# The exact meaning of WorldToCameraTransform in KinectFusion

• ### Question

• Hi,

I'm trying to do some augmented reality applications with KinectFusion, which requires to transform coordinates between the local 2D image and the global 3D world. KinectFusion does output a Matrix4 standing for "WorldToCameraTransform", but my several guesses of how to use it just don't work. The internal implementation of KinectFusion is encapsulated so I cannot tell from the example usage. I also searched online but didn't find related document. Does anyone here know about the details about how to use it? (I'm using the C# version of the SDK)

Here is my attempt. Given a 2D point (x, y), corresponding depth d (from DepthFloatFrame) and the WorldToCameraTransform M, I use the pinhole camera model and transform the 2D point to 3D as [(x - 320) / 640 * d, (y - 240) / 480 * d, d, 1] * inv(M). Since this is converting camera view to the world view, I put an inverse on the matrix.

I really appreciate any replies. And if any additional info is needed, I'm glad to provide it.

Monday, September 9, 2013 12:57 PM

• The Matrix represents the camera transform to its position in the reconstructed world. Keep in mind the values are transposed, ie. position is .M41, .M42, .M43, .M44

If you load the KinectFusionsBasics-WPF sample, this should show you the position of the camera with respect to the volume reconstructed world.

`Debug.WriteLine("{0,6:N} {1,6:N} {2,6:N} {3,6:N}", this.worldToCameraTransform.M41, this.worldToCameraTransform.M42, this.worldToCameraTransform.M43, this.worldToCameraTransform.M44);`

Carmine Sirignano - MSFT

Monday, September 9, 2013 10:22 PM

### All replies

• The Matrix represents the camera transform to its position in the reconstructed world.

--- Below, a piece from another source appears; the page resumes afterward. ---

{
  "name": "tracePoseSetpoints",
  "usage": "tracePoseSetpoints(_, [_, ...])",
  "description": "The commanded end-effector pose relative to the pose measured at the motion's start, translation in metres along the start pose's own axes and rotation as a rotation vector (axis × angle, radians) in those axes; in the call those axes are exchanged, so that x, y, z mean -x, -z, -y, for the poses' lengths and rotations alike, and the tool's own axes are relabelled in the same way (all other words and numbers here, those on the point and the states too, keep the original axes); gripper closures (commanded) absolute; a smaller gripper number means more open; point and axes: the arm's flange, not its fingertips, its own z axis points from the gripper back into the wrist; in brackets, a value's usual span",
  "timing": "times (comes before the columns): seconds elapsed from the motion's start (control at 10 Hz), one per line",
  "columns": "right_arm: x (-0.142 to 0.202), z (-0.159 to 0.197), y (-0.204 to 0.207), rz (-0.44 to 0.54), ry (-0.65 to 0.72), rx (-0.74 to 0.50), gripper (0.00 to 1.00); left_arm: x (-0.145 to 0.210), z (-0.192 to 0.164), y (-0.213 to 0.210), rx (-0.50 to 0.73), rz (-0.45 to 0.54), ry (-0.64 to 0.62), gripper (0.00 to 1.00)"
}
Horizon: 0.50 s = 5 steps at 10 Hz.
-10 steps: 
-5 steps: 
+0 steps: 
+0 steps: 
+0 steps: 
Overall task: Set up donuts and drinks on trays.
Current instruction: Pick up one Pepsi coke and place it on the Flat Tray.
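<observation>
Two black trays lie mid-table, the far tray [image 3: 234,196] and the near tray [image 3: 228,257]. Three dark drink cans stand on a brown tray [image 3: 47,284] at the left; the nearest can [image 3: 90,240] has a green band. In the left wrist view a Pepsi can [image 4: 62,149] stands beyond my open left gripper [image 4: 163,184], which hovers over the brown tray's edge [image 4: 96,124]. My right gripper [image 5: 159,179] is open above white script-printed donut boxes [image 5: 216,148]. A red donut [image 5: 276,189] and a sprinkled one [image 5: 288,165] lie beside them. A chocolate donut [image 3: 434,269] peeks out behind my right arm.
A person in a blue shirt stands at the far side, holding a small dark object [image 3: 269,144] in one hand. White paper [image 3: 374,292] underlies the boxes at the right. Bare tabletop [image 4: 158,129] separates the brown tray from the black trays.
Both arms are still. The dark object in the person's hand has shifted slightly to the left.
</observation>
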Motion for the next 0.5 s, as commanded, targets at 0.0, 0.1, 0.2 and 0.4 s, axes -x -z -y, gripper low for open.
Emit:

Keep in mind the values are transposed, ie. position is .M41, .M42, .M43, .M44

If you load the KinectFusionsBasics-WPF sample, this should show you the position of the camera with respect to the volume reconstructed world.

`Debug.WriteLine("{0,6:N} {1,6:N} {2,6:N} {3,6:N}", this.worldToCameraTransform.M41, this.worldToCameraTransform.M42, this.worldToCameraTransform.M43, this.worldToCameraTransform.M44);`

Carmine Sirignano - MSFT

Monday, September 9, 2013 10:22 PM
• Thanks a lot for the reply Carmine! With your reply I finally figured out the details. Another thing worth to notice is, the RGB image and the depth image are not aligned (i.e. (u, v) in the depth image is not the corresponding depth for the pixel in the optical image). This also prevents me to understand the exact meaning of the matrix. Thanks again for your help!
Tuesday, September 17, 2013 4:38 PM
• Hi

I am working on kinect fusion and I am also facing same problem. I am not able to understand what mworldtocamera transform exactly represents. I am not able to understand if I have to make translation in x-direction, where shall i add that value? At M41 or M43?

Generally rotation matrix for rotation around x axis and 0 translation will be

1          0       0     0

0  cos_theta    -sin_theta 0

0  sin_theta cos_theta 0

0     0 0 1

How shall i represent this transformation in mworldtocamera transform

M11= 1,  M21 = 0, M31 = 0, M41 = 0

M12 =0, M22 = COS_THETA, M32 = -SIN_THETA , M42 = 0

M13 = 0, M23 = -SIN_THETA, M33 = COS_THETA, M43 = 0

M14 = 0, M24= 0, M34 =0, M44 = 1

I just know that w.r.t kinect camera z axis is in the direction perpendicular to camera face and coming out of it. Can you please tell which are x and y axis.

I have really tried very hard to understand how these things work but not able to find any information properly on internet and hence bothering you with these small questions.  It will be really very helpful if you can explain me these things.

Thanks a lot.

Monday, December 9, 2013 11:39 PM
• Hi bkanchan,

I wrote a detailed blog post about the technical details here after my problem got solved: https://grapeot.me/some-technical-details-about-kinectfusion.html. Hope it will be useful for you.

Tuesday, December 10, 2013 1:19 AM